Batı Nil Virüsü nedir? Mevsimsel olan bu hastalık Amerika Birleşik Devletleri’nden Avrupa’ya ve Orta Doğu’ya kadar birçok ülkeyi etkiliyor. İnsanlara sivrisinek ısırıklarıyla bulaşan bir Batı Nil Virüsü hadisesi birinci sefer 1937 yılında Uganda’nın Batı Nil bölgesinde yaşayan bir şahısta görüldü. Virüs son 50 yıldır insanlarda görülmeye devam ediyor. Hastalığın yayılmasında kuşlar değerli rol oynuyor. Sivrisinekler, hastalığı taşıyan kuşların kanını emerek enfekte olurken virüs birkaç gün boyunca kuş kanında dolaşabiliyor. Sivrisineğin tükürük bezlerine giren virüs, bu vektörler tarafından ısırılan insanlara ve at üzere hayvanlara geçip, bedenlerinde çoğalarak hastalığa neden oluyor. Hastalık direkt temas yoluyla bulaşmıyor. 1999’da İsrail ve Tunus’ta salgına yol açan hastalık kuşlarla ABD’ye yayıldı. Burada 2010 yılına kadar önemli bir salgına neden oldu. Bunun dışında bugüne kadarki en büyük salgınlar kuş göç yolları üzerinde olan Yunanistan, İsrail, Romanya ve Rusya’da meydana geldi. Avrupa Hastalıkları Tedbire ve Denetim Merkezi (ECDC) 22 Ağustos’ta Batı Nil Virüsü hadiselerinin 2024’te Avusturya, Hırvatistan, Fransa, Yunanistan, Macaristan, İtalya, Romanya, Sırbistan ve İspanya olmak üzere 9 ülkede görüldüğünü açıkladı. |
Belirtileri neler?
Dünya Sıhhat Örgütü’ne (WHO) nazaran virüsün bulaştığı insanların yaklaşık yüzde 80’inde rastgele bir belirti görülmüyor.
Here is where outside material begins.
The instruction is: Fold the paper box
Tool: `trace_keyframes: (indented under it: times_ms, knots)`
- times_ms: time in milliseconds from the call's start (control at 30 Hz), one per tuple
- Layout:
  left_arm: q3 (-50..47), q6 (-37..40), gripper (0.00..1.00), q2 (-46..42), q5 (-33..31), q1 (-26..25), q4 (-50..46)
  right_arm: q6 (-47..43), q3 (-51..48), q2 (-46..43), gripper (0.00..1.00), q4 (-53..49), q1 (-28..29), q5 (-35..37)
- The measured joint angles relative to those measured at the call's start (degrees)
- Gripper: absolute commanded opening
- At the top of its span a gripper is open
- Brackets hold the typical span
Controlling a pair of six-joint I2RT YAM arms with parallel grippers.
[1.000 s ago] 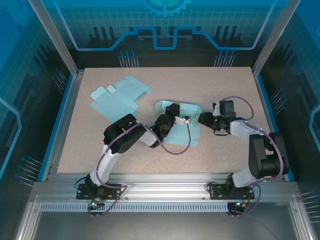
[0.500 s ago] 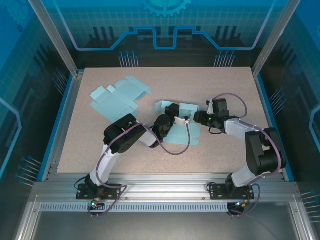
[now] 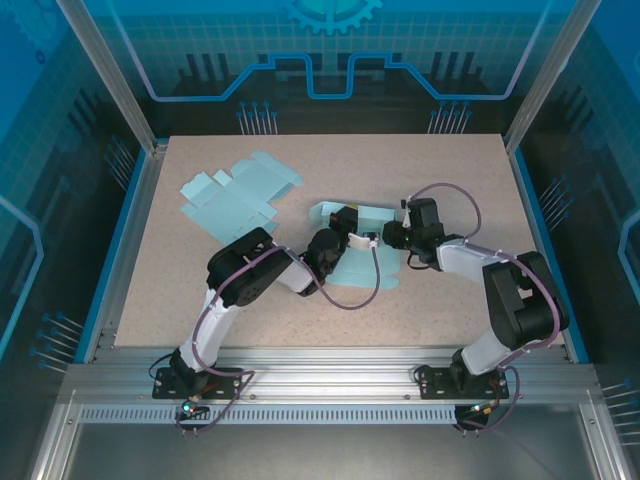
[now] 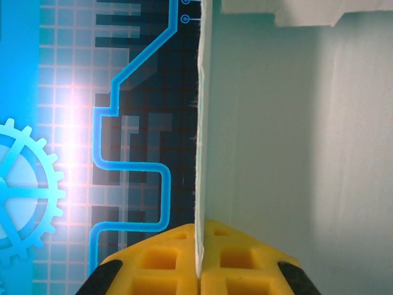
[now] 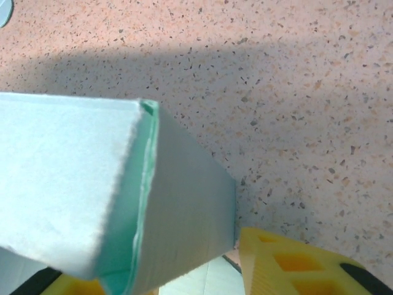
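At the centre of the speckled beige table (image 3: 450, 170), the partly folded pale turquoise paper box (image 3: 355, 270) sits between both arms, the left gripper (image 4: 198, 236) clenched on one panel's thin edge. The right gripper (image 3: 388, 237) straddles the box's right corner, a yellow finger (image 5: 295, 264) on either side; whether it pinches the card I cannot tell. A flat turquoise paper blank (image 3: 235, 195) lies at the far left.

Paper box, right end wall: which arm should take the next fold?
Right. The right gripper sits at that end of the paper box, fingers either side of the end wall. The left gripper is shut on a panel edge, probably best used as the anchor.
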Motion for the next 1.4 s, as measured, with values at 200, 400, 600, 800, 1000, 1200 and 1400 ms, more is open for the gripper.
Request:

Virüsün bulaştığı bireylerin yüzde 20’sindeyse Batı Nil ateşi gözlemleniyor.
Belirtileri ortasında ateş, baş ağrısı, yorgunluk, beden ağrıları, mide bulanması, kusma ve nadiren bedende döküntü ile lenf bezlerinde şişlik var.
Hastalığın beşerler için direkt tedavisi yok.
Ancak enfekte olan şahıslar, hastaneye kaldırılarak teneffüs dayanağı ve öteki hastalıkların gelişiminin engellenmesi üzere tedbirlerle destekleniyor.
Batı Nil Virüsü için bir aşı da bulunmuyor.
BBC Türkçe’ye konuşan Türk Klinik Mikrobiyoloji ve İnfeksiyon Hastalıkları Derneği (KLİMİK) Başkanı, İstanbul Üniversitesi Tıp Fakültesi İnfeksiyon Hastalıkları ve Klinik Mikrobiyoloji Anabilim Kolu Öğretim Üyesi Prof. Dr. Serap Şimşek Yavuz, bilhassa 65 yaş üstü ve bağışıklık sistemi baskılanmış bireylerin risk kümesinde olduğunu söylüyor.
Prof. Dr. Yavuz, hastalığın vefata neden olabildiğini belirtiyor.